- [Requirement] Reproduce nothing but the lines from the one with "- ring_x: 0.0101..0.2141" down to the last line of the data below.

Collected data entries
━━━━━━━━━━━━━━━━

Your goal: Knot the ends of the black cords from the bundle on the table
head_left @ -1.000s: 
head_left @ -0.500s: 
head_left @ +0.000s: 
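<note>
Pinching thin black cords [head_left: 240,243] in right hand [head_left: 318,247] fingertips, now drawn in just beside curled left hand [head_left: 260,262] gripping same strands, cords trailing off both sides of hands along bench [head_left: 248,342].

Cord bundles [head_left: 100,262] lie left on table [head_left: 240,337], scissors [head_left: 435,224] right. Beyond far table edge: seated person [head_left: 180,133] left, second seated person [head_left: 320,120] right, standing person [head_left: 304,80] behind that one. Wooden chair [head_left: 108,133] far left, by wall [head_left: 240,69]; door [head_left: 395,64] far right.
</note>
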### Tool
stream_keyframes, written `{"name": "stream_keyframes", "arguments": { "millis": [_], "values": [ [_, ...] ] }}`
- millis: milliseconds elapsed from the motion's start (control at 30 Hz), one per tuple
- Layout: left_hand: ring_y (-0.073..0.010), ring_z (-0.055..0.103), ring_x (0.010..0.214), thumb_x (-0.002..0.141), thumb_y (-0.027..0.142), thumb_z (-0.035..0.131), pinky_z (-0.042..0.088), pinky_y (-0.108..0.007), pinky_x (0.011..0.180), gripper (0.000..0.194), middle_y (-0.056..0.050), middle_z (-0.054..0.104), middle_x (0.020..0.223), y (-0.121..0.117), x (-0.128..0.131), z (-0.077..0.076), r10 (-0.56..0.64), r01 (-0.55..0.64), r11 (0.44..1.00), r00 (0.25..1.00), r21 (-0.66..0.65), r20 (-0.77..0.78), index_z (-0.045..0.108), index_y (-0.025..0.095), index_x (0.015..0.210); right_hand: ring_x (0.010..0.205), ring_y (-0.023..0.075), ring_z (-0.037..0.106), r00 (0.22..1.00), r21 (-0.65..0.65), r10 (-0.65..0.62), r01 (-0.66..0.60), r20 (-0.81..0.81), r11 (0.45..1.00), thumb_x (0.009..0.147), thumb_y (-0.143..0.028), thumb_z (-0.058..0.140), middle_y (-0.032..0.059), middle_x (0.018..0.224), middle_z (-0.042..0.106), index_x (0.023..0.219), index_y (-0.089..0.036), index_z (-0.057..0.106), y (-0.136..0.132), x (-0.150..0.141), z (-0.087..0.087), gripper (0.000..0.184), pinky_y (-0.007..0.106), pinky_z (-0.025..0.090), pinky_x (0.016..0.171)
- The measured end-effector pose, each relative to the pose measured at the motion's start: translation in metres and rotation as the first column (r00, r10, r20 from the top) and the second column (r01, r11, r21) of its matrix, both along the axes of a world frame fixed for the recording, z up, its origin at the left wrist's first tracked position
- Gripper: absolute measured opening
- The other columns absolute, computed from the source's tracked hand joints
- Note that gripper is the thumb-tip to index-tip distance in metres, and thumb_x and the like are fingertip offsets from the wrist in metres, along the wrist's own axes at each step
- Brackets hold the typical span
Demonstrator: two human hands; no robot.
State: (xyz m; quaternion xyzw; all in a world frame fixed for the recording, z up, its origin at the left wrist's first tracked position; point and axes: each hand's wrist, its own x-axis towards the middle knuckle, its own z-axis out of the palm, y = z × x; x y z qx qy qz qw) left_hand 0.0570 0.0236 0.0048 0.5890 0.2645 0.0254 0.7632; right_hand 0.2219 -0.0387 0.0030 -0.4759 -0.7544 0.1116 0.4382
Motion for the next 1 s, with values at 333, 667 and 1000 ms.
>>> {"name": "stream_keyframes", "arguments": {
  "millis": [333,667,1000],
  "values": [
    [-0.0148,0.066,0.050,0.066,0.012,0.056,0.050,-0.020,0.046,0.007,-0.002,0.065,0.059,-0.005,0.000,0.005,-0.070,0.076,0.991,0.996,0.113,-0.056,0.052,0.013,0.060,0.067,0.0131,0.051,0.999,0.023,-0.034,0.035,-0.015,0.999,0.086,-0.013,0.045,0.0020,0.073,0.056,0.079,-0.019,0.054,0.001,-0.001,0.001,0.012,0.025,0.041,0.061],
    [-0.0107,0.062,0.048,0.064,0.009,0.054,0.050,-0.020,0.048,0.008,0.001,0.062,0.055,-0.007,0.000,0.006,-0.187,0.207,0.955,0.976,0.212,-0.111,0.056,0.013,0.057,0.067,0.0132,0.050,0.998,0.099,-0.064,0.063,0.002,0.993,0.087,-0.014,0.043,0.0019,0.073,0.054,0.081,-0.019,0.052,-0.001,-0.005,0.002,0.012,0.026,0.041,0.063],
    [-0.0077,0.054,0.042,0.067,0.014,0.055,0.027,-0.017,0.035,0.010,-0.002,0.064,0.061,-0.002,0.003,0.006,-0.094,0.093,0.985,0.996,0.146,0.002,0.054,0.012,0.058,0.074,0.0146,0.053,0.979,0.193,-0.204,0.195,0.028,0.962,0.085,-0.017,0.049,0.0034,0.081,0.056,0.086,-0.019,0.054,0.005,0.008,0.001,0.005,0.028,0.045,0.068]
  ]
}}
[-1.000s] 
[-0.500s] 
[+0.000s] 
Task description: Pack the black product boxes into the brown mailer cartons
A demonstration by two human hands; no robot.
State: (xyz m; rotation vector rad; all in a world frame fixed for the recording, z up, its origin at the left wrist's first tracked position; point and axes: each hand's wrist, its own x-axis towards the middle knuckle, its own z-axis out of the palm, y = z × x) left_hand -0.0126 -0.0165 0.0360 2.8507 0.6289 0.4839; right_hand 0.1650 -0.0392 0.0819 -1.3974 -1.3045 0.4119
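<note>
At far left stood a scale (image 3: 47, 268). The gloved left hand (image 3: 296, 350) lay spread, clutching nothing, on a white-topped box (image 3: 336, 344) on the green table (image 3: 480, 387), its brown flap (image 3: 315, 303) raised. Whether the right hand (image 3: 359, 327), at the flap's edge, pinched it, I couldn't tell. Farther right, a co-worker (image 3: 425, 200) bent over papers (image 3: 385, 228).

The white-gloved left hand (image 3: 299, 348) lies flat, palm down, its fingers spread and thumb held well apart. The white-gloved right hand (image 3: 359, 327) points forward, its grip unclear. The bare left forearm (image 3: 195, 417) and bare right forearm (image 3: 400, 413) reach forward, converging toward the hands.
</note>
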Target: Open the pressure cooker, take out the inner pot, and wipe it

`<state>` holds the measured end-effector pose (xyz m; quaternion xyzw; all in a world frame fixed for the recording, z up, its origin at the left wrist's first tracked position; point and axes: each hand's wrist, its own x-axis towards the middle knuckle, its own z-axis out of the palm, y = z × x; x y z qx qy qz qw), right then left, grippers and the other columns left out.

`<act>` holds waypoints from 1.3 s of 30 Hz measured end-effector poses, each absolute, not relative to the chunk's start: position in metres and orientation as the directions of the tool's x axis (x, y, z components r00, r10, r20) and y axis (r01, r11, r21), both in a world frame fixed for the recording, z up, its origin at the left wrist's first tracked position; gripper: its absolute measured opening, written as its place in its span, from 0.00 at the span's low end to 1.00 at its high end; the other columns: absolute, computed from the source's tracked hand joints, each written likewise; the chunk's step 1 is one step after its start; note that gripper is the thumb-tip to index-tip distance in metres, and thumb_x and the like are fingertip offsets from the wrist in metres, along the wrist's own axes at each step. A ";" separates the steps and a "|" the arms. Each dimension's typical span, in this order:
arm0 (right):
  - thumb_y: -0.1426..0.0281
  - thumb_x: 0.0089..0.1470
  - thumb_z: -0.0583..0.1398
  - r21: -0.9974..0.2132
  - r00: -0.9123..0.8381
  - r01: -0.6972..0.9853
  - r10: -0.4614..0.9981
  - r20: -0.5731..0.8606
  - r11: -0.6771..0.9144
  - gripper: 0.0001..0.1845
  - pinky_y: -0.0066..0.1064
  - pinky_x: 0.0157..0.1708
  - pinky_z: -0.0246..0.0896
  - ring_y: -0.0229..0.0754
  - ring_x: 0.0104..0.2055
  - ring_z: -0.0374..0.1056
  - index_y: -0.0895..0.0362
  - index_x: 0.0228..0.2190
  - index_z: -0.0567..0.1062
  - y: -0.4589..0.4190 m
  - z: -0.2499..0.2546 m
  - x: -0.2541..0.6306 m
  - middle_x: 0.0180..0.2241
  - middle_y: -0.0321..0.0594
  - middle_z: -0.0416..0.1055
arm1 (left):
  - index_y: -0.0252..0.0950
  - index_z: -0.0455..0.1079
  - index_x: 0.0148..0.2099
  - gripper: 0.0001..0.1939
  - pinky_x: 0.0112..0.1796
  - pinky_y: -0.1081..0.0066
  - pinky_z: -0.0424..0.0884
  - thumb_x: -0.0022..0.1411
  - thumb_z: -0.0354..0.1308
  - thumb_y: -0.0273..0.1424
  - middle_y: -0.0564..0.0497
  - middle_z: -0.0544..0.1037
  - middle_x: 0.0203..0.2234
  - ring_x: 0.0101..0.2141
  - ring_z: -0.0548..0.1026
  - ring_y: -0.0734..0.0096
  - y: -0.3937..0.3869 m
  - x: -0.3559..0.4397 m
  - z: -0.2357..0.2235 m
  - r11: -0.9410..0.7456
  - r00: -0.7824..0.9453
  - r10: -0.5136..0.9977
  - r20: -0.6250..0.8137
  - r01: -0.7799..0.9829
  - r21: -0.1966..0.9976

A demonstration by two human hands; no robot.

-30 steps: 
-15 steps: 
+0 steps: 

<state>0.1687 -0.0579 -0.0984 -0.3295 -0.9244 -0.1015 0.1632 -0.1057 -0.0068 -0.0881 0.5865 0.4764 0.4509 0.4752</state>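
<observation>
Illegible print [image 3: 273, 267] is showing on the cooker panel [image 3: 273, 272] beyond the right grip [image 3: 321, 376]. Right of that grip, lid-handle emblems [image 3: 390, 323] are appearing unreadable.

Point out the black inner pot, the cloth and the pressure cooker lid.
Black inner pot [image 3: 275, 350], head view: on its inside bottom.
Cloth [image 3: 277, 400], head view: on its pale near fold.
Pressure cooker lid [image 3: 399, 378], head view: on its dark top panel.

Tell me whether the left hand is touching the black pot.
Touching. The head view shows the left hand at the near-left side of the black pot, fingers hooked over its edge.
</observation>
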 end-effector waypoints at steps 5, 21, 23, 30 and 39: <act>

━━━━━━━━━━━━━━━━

- [Response]
  - ring_x: 0.0101..0.2141
  - ring_z: -0.0548..0.1026
  - ring_y: -0.0734..0.0096
  - y: -0.3937..0.3869 m
  - x: -0.3559..0.4397 m
  - z: -0.2357..0.2235 m
  - r11: -0.9410..0.7456
  - r00: -0.7824..0.9453
  - r10: -0.5136..0.9977
  - r20: -0.6250..0.8137
  - r01: -0.7799..0.9829
  - r21: -0.1966..0.9976

A demonstration by two human hands; no robot.

-30 steps: 
-15 steps: 
+0 steps: 

<state>0.1687 -0.0579 -0.0984 -0.3295 -0.9244 -0.1015 0.1632 -0.1057 -0.0068 -0.0881 0.5865 0.4764 0.4509 0.4752</state>
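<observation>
Illegible print [image 3: 273, 267] is showing on the cooker panel [image 3: 273, 272] beyond the right grip [image 3: 321, 376]. Right of that grip, lid-handle emblems [image 3: 390, 323] are appearing unreadable.

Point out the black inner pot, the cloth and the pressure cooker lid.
Black inner pot [image 3: 275, 350], head view: on its inside bottom.
Cloth [image 3: 277, 400], head view: on its pale near fold.
Pressure cooker lid [image 3: 399, 378], head view: on its dark top panel.

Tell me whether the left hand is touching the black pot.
Touching. The head view shows the left hand at the near-left side of the black pot, fingers hooked over its edge.
</observation>
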 end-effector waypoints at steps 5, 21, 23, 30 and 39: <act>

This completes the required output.